やっぱりこれは“体幹力” がすごく長けている選手で、スピンが速くなればなるほど遠心力が大きくなるので周りに引っ張られます。そこに打ち勝つ“体幹力”を持っているからこそ美しいポジションと美しい回転速度になります。
試合の後に(放送で)スローモーションが流れるじゃないですか。(島田選手の)スピンがスローで流れているんですけど「あれ、これスローかな??」って思うぐらい本当にスピード感がすごい。

松﨑涼佳アナウンサー:
さらにスケーティングスキルもそもそも高い選手なんですよね。

村上佳菜子氏:
ジュニア1年目の頃からそこを私は注目していまして、細かい足運びや難しいステップをしながらも体を大きく使ったりするというところがすごく上手な選手。
ただ最近ちょっと、トリプルアクセル・4回転にフィーチャーしすぎちゃって“間”が少し抜けている部分もあるので、ここから4年間そういうところも、細かいディテールも突き詰めていけばメダルも見えてくるんじゃないかと思います。

“次期エース候補”中田選手…「竹とんぼのように軸を作る」

そしてもう一人は、フィギュアスケート男子から”次期エース候補”中田璃士選手が選ばれました。

母親の出身地・イギリスで生まれ、父親がフィギュアスケーターだった影響から3歳でスケートを始めた中田選手。

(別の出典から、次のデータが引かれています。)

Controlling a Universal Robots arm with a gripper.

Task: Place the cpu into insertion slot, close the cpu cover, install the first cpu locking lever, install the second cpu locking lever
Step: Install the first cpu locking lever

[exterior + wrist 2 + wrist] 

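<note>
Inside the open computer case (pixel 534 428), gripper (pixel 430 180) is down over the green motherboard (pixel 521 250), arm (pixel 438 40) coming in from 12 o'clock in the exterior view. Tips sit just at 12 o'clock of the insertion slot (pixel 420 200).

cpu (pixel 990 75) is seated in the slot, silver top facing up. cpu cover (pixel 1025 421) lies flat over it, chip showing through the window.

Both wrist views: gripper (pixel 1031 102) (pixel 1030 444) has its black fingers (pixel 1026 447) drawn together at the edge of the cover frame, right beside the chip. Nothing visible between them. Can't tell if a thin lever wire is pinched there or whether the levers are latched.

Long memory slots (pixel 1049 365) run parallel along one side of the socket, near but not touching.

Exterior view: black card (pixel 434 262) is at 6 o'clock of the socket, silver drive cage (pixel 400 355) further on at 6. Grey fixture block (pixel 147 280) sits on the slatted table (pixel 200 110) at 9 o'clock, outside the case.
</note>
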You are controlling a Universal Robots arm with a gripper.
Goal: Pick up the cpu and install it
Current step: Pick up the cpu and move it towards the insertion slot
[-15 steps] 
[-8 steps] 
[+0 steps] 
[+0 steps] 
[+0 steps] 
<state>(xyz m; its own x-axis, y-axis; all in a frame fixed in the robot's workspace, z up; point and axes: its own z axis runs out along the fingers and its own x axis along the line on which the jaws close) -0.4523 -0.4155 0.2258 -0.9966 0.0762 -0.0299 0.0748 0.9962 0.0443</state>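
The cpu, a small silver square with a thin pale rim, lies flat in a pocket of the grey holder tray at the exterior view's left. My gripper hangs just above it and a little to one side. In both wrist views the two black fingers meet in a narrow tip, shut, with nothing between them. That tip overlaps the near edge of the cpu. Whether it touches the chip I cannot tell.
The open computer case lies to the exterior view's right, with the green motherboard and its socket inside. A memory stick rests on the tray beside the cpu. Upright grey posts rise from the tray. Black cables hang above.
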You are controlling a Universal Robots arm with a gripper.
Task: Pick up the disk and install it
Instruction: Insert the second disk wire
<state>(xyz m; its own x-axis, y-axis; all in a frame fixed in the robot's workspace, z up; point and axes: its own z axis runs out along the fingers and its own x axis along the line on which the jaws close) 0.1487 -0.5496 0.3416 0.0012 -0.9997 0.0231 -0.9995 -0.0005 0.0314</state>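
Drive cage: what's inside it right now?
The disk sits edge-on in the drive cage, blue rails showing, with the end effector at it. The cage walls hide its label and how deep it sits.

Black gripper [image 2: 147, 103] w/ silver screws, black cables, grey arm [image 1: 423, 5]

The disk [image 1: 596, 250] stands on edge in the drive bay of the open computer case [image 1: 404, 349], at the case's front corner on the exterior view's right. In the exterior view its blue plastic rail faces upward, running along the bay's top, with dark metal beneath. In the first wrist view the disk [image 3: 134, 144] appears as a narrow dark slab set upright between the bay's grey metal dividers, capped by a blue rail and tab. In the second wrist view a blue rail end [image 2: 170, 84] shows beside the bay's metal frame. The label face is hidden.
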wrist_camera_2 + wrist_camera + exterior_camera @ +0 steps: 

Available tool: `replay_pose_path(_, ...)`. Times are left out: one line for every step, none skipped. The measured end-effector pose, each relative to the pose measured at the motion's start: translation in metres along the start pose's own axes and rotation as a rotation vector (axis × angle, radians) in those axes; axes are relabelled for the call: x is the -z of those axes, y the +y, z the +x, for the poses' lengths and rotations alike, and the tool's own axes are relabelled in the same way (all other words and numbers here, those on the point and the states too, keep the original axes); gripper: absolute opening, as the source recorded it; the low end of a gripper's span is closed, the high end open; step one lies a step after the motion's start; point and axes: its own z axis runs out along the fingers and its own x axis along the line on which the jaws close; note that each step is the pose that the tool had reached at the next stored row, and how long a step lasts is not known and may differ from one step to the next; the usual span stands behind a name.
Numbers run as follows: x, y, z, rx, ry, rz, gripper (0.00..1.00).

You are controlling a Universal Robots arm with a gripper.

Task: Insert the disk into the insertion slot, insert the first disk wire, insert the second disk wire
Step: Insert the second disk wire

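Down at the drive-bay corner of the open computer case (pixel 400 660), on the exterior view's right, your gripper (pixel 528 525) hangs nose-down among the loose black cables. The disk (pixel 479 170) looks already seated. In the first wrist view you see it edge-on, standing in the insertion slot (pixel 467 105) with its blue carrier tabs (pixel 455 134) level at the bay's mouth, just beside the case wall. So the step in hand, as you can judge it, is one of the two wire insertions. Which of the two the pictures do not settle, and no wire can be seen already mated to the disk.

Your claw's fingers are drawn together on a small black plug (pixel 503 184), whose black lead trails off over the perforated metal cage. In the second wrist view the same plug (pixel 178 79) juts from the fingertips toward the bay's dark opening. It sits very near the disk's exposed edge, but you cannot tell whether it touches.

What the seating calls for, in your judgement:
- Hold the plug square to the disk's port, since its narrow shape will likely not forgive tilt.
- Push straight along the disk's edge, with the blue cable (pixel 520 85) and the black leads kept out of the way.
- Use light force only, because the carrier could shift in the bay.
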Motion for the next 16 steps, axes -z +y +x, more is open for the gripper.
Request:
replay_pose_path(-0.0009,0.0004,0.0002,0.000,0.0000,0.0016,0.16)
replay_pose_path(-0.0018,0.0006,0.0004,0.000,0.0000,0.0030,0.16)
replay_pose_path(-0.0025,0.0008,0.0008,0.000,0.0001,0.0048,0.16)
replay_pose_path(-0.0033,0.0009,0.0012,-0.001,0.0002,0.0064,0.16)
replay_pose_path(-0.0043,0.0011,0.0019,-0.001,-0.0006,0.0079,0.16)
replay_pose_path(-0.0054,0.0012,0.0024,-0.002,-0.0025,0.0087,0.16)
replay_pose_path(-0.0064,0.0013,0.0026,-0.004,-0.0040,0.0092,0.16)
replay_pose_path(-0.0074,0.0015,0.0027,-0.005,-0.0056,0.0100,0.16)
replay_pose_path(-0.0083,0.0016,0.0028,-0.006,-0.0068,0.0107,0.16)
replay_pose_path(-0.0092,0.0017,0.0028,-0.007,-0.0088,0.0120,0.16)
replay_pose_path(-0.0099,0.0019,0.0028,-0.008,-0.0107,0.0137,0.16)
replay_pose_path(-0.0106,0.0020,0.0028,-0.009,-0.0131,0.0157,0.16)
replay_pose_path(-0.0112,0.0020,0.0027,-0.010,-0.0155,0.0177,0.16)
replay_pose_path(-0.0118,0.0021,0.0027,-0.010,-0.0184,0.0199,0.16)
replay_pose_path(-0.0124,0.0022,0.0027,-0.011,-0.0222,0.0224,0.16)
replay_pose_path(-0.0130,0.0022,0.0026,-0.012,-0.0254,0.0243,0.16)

全日本ジュニア選手権で大会歴代最高得点を出して2連覇し、2024年の全日本選手権では今回のオリンピックで銀メダルの鍵山優真選手(22)に次ぐ2位となりました。

そんな中田選手の強みは4回転ジャンプ
2025年に行われた世界ジュニア選手権でも4回転トーループからの連続ジャンプを決め、見事初優勝を果たしました。
島田選手と同様、年齢制限で今回のオリンピックの出場資格はありませんでしたが、4年後のフランスでは金メダルを目指します。

中田璃士選手:
4年後はまだ想像できないですけど、1位を目指すだけなので。
マリニンみたいにジャンプで4回転7本とかやれば、7本でノーミスしたら勝てると思うので、7本やったりしたいです。

村上佳菜子氏:
中田選手との一番古い記憶は、私が引退した時に初めて出たアイスショーでキッズスケータとして出ていて、その頃はまだ「ダブルサルコウ跳べるかな」みたいな。私(プログラムに)トリプルサルコウが入っていたので、「跳べた跳べた!」と言い合っていたような。かわいいキッズスケーターだったんですけど、この8年ぐらいで4回転を安定させて跳べるところまでもってくる選手になりましたね。
中田選手の魅力は、シャープなスピード感のある4回転ジャンプ。私の時代と比べると回転をたくさん回らないといけないので、どれだけシャープに、竹とんぼのように軸を作っていけるか。回転が大きくなってしまうと軸もぶれてしまいますので、どれだけ細く作っていくかが上手な選手の一人です。
(表現についても)中田選手はすごくセンスのある選手で、とてもオーラもある。どんなジャンルの曲でも自分のものにしてしまう魅力を持っていますので、もっといろんな経験や、舞台や映画を見て吸収することで表現の幅も広がってくるんじゃないかと思います。

次回オリンピックに向け期待の2人。注目です。